Segment Open

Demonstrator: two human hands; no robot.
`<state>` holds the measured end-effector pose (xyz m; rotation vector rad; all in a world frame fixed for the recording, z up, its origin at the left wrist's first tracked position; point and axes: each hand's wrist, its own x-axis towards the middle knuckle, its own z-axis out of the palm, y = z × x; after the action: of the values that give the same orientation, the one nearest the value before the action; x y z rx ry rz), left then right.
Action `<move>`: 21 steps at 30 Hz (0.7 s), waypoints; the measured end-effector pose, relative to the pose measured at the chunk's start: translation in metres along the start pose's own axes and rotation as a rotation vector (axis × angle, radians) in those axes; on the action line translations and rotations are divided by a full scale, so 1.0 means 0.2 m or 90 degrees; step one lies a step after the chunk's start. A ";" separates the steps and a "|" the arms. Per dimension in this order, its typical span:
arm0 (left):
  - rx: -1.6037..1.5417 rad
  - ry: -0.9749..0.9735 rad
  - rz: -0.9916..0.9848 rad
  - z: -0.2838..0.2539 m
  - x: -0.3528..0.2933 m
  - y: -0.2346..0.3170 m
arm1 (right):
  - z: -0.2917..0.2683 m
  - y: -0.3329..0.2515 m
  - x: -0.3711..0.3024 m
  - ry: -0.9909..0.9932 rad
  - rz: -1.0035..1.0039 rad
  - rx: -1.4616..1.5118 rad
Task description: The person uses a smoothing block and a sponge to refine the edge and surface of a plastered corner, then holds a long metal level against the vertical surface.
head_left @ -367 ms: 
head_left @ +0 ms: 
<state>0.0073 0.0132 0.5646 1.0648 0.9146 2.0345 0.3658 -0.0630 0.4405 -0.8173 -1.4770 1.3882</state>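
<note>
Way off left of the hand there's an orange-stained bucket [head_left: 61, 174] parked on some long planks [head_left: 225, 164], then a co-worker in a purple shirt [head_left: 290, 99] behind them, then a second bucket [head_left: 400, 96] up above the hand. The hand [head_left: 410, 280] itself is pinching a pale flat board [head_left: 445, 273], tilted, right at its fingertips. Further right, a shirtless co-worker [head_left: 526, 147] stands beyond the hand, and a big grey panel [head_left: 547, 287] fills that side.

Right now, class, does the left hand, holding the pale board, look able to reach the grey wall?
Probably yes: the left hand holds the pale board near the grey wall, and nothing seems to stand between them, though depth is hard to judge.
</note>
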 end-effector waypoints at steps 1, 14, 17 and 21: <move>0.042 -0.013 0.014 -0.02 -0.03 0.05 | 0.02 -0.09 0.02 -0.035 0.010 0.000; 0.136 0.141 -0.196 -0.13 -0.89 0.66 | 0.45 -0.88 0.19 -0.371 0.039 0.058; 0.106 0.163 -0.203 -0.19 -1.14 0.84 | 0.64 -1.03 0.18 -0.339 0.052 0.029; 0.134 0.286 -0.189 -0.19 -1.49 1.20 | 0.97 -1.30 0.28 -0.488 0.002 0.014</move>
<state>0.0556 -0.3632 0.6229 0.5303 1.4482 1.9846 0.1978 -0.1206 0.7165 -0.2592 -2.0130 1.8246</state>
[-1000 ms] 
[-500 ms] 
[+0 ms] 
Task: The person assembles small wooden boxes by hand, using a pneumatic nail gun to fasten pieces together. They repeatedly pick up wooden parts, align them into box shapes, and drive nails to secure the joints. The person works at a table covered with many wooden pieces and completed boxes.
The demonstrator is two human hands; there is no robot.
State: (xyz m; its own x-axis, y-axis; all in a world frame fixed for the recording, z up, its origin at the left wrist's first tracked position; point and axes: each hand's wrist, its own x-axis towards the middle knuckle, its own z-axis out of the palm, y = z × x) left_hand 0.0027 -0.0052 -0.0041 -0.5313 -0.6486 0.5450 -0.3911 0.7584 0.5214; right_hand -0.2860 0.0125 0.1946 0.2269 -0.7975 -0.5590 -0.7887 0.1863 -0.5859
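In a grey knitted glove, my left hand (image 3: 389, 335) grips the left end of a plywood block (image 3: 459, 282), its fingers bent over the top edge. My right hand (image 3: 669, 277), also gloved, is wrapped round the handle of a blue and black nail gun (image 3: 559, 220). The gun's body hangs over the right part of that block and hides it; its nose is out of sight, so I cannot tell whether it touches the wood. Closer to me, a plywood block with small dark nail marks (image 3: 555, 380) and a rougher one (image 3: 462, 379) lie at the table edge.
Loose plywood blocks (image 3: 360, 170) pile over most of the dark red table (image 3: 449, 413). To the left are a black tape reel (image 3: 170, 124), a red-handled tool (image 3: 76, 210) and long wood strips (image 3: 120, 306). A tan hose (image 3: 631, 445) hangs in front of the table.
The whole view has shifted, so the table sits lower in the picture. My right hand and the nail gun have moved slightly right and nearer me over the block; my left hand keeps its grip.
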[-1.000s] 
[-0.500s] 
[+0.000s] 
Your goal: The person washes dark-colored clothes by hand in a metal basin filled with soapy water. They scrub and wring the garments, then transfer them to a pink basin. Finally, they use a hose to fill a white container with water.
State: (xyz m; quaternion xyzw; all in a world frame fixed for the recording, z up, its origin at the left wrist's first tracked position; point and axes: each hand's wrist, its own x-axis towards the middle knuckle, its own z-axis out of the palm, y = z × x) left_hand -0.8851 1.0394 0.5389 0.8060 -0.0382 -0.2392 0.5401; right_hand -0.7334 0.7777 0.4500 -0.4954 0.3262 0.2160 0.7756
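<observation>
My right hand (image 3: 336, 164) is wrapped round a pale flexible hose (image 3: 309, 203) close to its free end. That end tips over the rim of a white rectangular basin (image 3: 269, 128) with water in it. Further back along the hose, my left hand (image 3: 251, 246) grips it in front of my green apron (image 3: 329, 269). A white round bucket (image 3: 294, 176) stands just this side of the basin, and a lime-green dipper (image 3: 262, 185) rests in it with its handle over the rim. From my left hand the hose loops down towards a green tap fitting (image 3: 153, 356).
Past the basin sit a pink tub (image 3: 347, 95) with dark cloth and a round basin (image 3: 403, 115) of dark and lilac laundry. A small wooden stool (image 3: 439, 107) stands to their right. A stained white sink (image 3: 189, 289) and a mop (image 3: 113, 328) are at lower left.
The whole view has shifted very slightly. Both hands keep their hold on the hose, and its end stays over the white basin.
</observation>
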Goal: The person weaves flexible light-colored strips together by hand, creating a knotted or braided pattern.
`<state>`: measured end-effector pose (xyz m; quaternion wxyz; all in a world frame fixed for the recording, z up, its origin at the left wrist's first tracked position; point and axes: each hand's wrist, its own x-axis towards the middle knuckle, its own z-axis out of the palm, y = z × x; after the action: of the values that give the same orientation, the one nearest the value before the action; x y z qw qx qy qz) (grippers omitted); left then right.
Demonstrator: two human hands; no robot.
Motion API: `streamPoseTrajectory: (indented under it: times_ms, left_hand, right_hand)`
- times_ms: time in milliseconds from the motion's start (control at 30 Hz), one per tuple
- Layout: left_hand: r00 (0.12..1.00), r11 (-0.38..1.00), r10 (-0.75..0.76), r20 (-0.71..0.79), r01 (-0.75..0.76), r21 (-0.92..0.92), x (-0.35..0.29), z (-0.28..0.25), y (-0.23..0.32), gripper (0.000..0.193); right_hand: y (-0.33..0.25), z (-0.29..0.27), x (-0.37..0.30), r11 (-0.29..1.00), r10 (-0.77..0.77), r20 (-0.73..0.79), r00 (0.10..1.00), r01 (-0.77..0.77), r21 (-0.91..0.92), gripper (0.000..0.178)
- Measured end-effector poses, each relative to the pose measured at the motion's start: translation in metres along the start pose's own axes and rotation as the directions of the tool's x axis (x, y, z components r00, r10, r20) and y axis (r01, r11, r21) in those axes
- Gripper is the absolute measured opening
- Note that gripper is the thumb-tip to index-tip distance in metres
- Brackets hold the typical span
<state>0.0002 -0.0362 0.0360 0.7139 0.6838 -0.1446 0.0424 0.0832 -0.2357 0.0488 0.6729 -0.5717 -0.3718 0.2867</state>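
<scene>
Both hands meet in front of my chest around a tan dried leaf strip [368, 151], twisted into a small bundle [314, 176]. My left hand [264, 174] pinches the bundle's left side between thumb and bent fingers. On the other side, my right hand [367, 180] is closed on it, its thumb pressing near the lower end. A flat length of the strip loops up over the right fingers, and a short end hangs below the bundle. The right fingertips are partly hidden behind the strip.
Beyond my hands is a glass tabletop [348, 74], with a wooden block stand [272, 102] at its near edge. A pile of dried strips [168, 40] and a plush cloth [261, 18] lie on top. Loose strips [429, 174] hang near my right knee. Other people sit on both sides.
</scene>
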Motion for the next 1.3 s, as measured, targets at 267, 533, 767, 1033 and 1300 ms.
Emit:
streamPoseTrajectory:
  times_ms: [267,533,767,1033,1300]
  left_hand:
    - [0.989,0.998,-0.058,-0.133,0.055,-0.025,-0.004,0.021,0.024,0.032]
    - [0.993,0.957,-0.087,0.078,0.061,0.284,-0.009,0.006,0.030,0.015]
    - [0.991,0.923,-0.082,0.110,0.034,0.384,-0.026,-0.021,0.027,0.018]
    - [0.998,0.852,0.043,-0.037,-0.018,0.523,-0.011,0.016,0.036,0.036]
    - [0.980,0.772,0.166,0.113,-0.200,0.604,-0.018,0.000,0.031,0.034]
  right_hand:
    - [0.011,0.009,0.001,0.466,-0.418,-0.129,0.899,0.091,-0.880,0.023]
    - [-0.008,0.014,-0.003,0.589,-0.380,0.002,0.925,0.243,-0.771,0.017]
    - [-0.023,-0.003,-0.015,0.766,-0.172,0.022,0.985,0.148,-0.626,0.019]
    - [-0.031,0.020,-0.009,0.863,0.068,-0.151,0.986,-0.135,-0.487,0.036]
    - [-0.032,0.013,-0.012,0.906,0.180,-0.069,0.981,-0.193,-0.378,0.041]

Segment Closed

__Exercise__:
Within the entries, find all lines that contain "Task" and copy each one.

__Result__:
Task description: The person uses a smoothing block and a sponge to refine the edge and surface of a plastered corner, then holds a long metal level against the vertical surface.
Task: The person assembles small wooden boxes by hand, using a pneumatic nail gun to fasten pieces together. They repeatedly pick up wooden parts, align them into box shapes, and drive nails to secure the joints. The person works at a table covered with many wooden pieces and completed boxes.

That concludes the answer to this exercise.